Swedish economy to grow strongly in 2011 and 2012, OECD says.
The Swedish economy will show strong growth this year and in 2012, after emerging relatively unscathed from the economic crisis, notably thanks to strong public finances, the OECD said Thursday.
Following growth of 5.2 percent in 2010, Sweden's gross domestic product (GDP) is set to expand 3.9 percent this year and 3.4 percent next year, the Organisation for Economic Co-operation and Development (OECD) said in a report.
Speaking to reporters in Stockholm, OECD Secretary General Angel Gurria called the Swedish economy "as strong as Pippi Longstocking," the legendary children literature's character created by the country's beloved Astrid Lindgren.
"On a broad range of criteria, Sweden did well during the crisis and the economy has now been recovering firmly for some time," the report read.
Unemployment in Sweden, which shot up during the crisis, is set to fall from 8.4 percent in 2010 to 8.0 percent this year and 7.5 percent in 2012, the OECD said.
It recommended that Sweden embrace measures to increase labour market flexibility and policies to encourage unemployed people to seek work again.
Unlike many European countries, Sweden went into the crisis with a budget surplus, and even at the worst of the slump, with a recession of more than 5.0 percent, its public deficit did not go beyond 1.2 percent of GDP, the OECD said.
"In the face of the crisis, Sweden's healthy public finances proved a major asset. Sweden is in a better shape than most OECD countries to face fiscal pressures coming from population ageing," it said.
The OECD praised the Scandinavian country for heading the lessons of its own problems, saying the country "learned the right lessons from the severe banking crisis in the early 1990s."

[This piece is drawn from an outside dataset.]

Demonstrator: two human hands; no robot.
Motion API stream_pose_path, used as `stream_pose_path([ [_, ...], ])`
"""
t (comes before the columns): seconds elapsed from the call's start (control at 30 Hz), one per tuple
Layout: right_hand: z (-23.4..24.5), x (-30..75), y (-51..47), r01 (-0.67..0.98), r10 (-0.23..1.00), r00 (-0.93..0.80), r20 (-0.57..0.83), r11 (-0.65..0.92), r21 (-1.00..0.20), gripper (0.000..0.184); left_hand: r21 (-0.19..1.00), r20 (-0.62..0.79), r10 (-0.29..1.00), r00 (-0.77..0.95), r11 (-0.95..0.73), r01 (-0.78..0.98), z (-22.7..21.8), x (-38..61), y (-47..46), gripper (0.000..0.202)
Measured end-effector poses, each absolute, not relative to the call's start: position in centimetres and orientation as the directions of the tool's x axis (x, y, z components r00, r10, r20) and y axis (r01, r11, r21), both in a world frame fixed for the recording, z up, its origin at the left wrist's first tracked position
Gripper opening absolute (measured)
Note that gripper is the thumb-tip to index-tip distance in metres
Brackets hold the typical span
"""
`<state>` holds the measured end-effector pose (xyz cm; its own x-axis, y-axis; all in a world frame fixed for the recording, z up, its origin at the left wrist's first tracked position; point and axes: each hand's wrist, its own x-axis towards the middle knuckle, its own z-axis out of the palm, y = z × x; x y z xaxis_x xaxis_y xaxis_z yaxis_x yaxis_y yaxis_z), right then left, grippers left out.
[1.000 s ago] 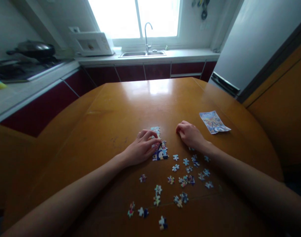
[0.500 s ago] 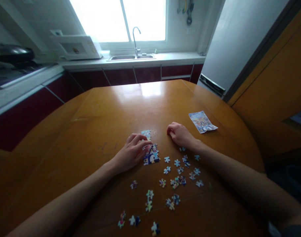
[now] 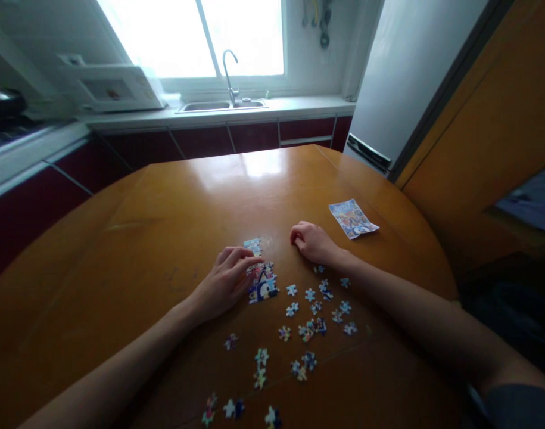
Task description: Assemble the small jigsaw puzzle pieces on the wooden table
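A partly joined jigsaw puzzle (image 3: 264, 289) lies on the table in front of me, with a blue and white figure along its near edge. My left hand (image 3: 227, 277) rests at its left side, fingers stretched over the middle and hiding some of it. To the right, my right hand (image 3: 314, 243) lies on the tabletop with fingers curled in; whether a piece is inside is hidden. Loose puzzle pieces (image 3: 310, 295) are scattered below and right of the joined part, some near my right forearm. Beyond that hand is a creased picture sheet (image 3: 353, 218).
The wooden table (image 3: 174, 202) reaches toward a counter with a sink (image 3: 205, 107) and faucet (image 3: 230, 77). A white microwave (image 3: 114, 88) stands at the counter's left. On the right is a tall fridge (image 3: 406, 77). More puzzle pieces (image 3: 234, 408) lie near me.
The view has turned slightly right, so everything sits further left. Both hands keep about the same place beside the puzzle, and the pieces have not visibly moved.
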<state>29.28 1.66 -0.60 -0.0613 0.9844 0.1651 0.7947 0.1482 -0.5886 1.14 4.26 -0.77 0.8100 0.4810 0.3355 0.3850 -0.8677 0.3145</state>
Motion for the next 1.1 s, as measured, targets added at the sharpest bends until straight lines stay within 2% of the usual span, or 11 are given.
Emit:
stream_pose_path([
  [0.17,-0.4,29.2,1.7,0.769,0.989,-0.042,0.143,0.123,-0.628,0.019,0.315,0.333,0.477,0.813,-0.869,0.38,-0.8,1.1,4.4,0.028],
  [0.3,-0.2,29.7,2.2,0.702,0.996,-0.025,0.084,0.077,-0.708,0.02,0.305,0.337,0.471,0.816,-0.874,0.379,-0.8,1.1,4.4,0.027],
  [0.47,0.0,30.8,3.2,0.52,1.0,0.002,-0.031,-0.027,-0.854,0.026,0.303,0.33,0.472,0.818,-0.873,0.382,-0.8,1.1,4.4,0.027],
  [0.6,0.1,31.5,3.6,0.368,0.995,0.034,-0.098,-0.103,-0.924,0.024,0.315,0.339,0.48,0.809,-0.869,0.383,-0.8,1.1,4.3,0.027],
  [0.83,0.4,32.4,3.7,0.181,0.982,0.039,-0.185,-0.189,-0.965,0.023,0.36,0.348,0.505,0.79,-0.85,0.385,-0.5,1.3,4.3,0.028],
  [1.1,0.4,32.5,3.9,0.096,0.975,0.033,-0.22,-0.222,-0.97,0.025,0.4,0.346,0.54,0.768,-0.825,0.4,-0.6,1.0,4.6,0.028],
])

Much like many Swedish economists, the organisation warned that despite the strong economy, Sweden was, as a small country, very exposed to the economic health of its trading partners.
The OECD praised Sweden's greenhouse gas emission reduction policy but said it should enhance the cost-effectiveness of its climate change policies.

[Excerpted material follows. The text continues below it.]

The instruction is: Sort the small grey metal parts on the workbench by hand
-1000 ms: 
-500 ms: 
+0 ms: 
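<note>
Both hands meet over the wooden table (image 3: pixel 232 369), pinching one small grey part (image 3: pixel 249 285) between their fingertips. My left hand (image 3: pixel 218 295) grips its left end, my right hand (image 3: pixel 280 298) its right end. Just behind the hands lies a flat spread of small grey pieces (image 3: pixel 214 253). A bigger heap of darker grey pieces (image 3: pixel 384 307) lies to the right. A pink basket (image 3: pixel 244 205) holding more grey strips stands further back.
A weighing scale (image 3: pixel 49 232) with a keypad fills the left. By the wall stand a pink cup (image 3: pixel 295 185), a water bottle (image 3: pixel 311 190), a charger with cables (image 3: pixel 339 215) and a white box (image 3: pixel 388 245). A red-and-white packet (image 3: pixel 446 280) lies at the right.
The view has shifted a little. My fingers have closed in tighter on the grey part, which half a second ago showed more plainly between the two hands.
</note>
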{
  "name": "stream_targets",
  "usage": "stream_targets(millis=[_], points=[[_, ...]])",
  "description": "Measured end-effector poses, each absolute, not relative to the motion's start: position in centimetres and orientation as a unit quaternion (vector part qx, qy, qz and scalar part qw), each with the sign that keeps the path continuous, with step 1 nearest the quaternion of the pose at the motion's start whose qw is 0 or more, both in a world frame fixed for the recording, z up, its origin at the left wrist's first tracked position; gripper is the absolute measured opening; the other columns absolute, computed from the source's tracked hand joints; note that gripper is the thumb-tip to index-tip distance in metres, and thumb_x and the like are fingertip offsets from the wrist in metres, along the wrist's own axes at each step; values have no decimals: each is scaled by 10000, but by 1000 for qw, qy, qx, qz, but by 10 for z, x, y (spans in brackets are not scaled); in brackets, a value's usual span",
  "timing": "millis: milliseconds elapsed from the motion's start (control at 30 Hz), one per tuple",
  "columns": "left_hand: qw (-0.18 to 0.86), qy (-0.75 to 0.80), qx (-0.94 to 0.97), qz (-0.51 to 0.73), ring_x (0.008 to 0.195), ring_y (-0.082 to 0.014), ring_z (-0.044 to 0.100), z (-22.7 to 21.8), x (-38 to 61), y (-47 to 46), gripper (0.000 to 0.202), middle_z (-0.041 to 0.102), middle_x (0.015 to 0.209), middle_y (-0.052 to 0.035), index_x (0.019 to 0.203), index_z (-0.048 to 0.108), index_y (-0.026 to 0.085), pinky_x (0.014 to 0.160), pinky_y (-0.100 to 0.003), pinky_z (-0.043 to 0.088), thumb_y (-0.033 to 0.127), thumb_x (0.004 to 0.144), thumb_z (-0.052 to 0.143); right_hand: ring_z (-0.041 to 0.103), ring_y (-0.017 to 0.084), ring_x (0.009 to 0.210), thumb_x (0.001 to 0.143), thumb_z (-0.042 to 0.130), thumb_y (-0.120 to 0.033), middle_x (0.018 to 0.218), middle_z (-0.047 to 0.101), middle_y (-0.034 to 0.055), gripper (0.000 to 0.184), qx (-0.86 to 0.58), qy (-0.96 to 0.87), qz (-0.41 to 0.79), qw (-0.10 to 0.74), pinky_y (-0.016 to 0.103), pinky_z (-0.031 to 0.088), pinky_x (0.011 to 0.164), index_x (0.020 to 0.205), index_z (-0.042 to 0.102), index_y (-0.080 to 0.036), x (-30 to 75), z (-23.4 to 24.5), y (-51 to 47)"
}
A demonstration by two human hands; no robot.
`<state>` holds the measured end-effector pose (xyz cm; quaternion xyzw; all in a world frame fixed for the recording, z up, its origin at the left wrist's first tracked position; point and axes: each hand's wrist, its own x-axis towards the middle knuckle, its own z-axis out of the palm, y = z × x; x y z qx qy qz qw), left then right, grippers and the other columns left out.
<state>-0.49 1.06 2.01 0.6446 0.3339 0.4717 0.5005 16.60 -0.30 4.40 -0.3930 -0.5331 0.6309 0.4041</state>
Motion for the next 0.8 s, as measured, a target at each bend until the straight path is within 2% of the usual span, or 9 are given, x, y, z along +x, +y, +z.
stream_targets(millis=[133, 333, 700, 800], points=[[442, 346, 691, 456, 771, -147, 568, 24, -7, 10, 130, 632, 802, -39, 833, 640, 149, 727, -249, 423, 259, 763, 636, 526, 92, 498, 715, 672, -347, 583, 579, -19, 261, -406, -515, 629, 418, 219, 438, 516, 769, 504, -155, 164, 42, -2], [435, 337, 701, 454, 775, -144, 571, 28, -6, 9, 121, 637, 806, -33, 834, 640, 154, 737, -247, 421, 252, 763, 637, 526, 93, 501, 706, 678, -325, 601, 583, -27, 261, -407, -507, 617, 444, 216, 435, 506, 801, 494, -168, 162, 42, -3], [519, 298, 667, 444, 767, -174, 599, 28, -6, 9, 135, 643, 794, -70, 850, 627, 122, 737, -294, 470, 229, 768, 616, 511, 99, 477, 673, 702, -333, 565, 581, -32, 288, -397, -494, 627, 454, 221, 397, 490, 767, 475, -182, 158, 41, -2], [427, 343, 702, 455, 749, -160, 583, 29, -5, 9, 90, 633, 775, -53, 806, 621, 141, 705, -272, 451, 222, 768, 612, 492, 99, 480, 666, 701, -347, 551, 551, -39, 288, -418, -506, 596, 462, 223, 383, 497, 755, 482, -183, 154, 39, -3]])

Finance Minister Anders Borg, who called the Swedish economy "a tiger" on Wednesday, told reporters Sweden would follow the OECD's recommendations.
"We have to continue working to improve the workings of the labour market by making it more advantageous to work for low- and medium-range salaries," he said.
"At the same time, the government has to safeguard's Sweden's position of having strong public finances (by) ... protecting and strengthening the methods we are using against financial and banking crises, without those being a burden for public finances."